The Old Man and the Sea

Book One of Our Literary Lenten Book Club

Cover of The Old Man and the Sea by Ernest Hemingway
The Old Man and the Sea by Ernest Hemingway is the first book of our Literary Lenten Book Club. In this process of exploring literature during Lent, we’ll ask ourselves first, how did the main character(s) encounter transcendence? and second, how did he respond?

A particular set of beliefs that embody the work of Ernest Hemingway, whose canon of works struggled with the pain of the lost generation, whose alcoholism, repeated marriages, and path of finding, losing and finding again the faith still ended in suicide. We may not hold the same beliefs or values as the author or the characters, but as the mature author struggle to reveal something true and good through his writing, we find a world we can understand.

The Old Man and the Sea, published in 1952, won the Pulitzer Prize for Fiction in 1953. The Nobel Committee referenced it when Hemingway won the Nobel Prize in Literature in 1954.

It was the last major work of fiction written by Hemingway published during his lifetime. 

They described The Old Man and the Sea (1952) as

“the unforgettable story of an old Cuban fisherman’s duel with a huge swordfish in the Atlantic. Within the frame of a sporting tale, a moving perspective of man’s destiny is opened up; the story is a tribute to the fighting spirit, which does not give in even if the material gain is nil, a tribute to the moral victory in the midst of defeat. The drama is enacted before our eyes, hour by hour, allowing the robust details to accumulate and take on momentous significance. ‘But man is not made for defeat,’ the book says. ‘A man can be destroyed but not defeated.’”

“But on the other hand, he also possesses a heroic pathos which forms the basic element in his awareness of life, a manly love of danger and adventure with a natural admiration for every individual who fights the good fight in a world of reality overshadowed by violence and death. ”

How will this old man encounter the transcendent?

the sea, or la mar as the old man sees her

The academic answer centers on Hemingway’s reverence for masculinity. For Hemingway, a fighting spirit, to never admit defeat, equals a moral victory. This is the religion of Hemingway’s work and it is in this moral code most easily considered in The Old Man and the Sea.

I do not doubt his. In a letter, Flannery O’Connor wrote in her comical way

“[Faulkner] says that Hemingway discovered God in the Creator in this one. What part I like in that was where the fish’s eye was like a saint in a procession; it sounded to me like he was discovering something new maybe for him.”

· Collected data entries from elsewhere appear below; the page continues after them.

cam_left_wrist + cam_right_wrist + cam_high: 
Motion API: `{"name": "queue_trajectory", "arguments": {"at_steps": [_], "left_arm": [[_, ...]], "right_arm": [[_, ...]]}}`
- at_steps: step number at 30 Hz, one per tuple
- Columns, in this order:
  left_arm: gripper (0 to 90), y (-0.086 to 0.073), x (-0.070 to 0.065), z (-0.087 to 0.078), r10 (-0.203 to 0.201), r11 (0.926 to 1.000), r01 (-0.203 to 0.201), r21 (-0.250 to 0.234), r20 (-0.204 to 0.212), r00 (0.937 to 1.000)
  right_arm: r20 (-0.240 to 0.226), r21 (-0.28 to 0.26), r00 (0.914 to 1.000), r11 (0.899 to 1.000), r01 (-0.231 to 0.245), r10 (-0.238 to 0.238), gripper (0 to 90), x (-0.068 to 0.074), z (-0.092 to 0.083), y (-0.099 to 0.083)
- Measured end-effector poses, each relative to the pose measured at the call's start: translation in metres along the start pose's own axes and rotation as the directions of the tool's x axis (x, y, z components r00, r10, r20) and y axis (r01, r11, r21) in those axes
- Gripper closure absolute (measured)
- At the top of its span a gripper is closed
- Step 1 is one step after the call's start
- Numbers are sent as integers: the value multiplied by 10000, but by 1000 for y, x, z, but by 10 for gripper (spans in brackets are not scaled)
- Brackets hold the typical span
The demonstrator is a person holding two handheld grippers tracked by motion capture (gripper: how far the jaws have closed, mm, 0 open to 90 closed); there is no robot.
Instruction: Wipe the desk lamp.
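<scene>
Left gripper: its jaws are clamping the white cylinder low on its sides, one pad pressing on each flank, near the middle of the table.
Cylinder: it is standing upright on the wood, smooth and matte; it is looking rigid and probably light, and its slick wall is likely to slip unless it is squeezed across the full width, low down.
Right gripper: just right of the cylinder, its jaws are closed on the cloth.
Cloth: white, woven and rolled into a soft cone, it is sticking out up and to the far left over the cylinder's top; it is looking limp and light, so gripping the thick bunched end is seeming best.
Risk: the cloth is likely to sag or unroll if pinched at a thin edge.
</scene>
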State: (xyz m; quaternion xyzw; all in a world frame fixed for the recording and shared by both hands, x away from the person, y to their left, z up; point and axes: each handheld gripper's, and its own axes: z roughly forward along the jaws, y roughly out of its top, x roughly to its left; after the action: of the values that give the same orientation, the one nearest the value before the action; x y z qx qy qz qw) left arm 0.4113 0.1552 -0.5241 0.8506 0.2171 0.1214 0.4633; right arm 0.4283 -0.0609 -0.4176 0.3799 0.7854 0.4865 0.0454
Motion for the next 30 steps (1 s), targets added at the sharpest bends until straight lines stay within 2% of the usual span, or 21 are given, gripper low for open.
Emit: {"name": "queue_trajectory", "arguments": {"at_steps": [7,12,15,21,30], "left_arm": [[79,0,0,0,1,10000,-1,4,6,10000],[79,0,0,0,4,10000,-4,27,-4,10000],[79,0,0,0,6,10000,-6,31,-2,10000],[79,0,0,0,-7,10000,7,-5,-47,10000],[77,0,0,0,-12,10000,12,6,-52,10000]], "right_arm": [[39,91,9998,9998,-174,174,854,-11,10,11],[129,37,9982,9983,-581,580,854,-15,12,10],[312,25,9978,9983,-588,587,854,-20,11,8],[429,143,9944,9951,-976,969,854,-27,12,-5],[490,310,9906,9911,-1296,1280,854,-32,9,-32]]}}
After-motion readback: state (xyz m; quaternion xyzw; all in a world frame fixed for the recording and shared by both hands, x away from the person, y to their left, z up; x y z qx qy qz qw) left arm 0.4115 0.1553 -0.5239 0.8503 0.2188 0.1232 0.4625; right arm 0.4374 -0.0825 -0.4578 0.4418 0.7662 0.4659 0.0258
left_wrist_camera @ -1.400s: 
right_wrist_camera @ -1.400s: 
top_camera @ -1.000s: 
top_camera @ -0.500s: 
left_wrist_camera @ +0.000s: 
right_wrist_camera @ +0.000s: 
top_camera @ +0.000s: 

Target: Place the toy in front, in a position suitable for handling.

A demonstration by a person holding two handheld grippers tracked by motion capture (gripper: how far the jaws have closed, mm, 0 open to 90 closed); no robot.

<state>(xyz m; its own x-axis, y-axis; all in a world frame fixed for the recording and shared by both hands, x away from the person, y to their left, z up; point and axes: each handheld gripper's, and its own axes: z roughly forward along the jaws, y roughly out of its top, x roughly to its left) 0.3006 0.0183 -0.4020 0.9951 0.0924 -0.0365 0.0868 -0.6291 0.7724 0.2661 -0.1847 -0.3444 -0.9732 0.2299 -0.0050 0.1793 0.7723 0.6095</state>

The Habit of Being: Letters of Flannery O’Connor, by Flannery O’Connor

The fish was dead, its eye no longer alert to the things below.

The reader can feel the unity of the Old Man with the created things around him. He is one with it. In it, he feels transcendence. It humbles him. The world is bigger than him. We will never respond well in the sight of the Divine if we do not realize how small we are.

Old man on a fishing boat waving to birds

He has a passing understanding of God, but he does not link God’s creation to the Creator. He expresses his sorrow to the fish or his mistake, not to the one who made the fish and made it to live so long. The action all happens within the horizontal realm. 

If we take O’Connor’s observation at face value, we could consider that the encounter with transcendence comes not from the unity with creation, overtaking nature, or victory despite destruction, but rather, in being defeated, and then being taken. The man feels his unity with the fish, he feels his own defeat. When he returns to the shore, feeling utterly beaten, he does not die. The sharks of the world do not consume him. He returns to the goodness of the boy who loves him, who now chooses, regardless of his parents wishes, to care for the man.

And the man lets him.

His humility comes to this. The defeat in this world on the horizontal plane comes to this. “I will not leave you orphans,” Christ says in John 14:18.

This was Hemingway’s final work. The author himself, by taking his life, assumes a sort of defeat like the old man. But instead of the isolating decision to take oneself away from this world, the old man gives himself. He will not give up. He surrenders himself not to death, to some desperate end, but to the arms of one who loves him. If this act, which redeems the apparent failures of old age, is not a sign of transcendence, I do not know what is.

Do you agree? Disagree? Have another thought to add? I’d love to hear your thoughts in the comments.
Check back next week for our discussion on “The Enduring Chill” by Flannery O’Connor.
For more information about our Literary Lenten Book Club and the schedule of readings click here.


  1. Dara says:

    In being destroyed but not defeated—like pregnancy and birth in that you can be utterly destroyed but hope in the love for your baby afterwards, and unite to the transcendent in your suffering destruction but still choosing by the power of God and in the image of God as man to suffer for the hope of something greater. My body given up for you. Surrender for the sake of love. But the old man was defeated and destroyed, as Hemingway says, “the nail going through his hands and into the wood” is the old man’s way of the cross and death. Afterward he is home to one who lives him, who takes his burden and gives him rest, and he receives it and surrenders.

    1. What a beautiful reflection! Thank you for sharing. It’s a remarkable parrellel.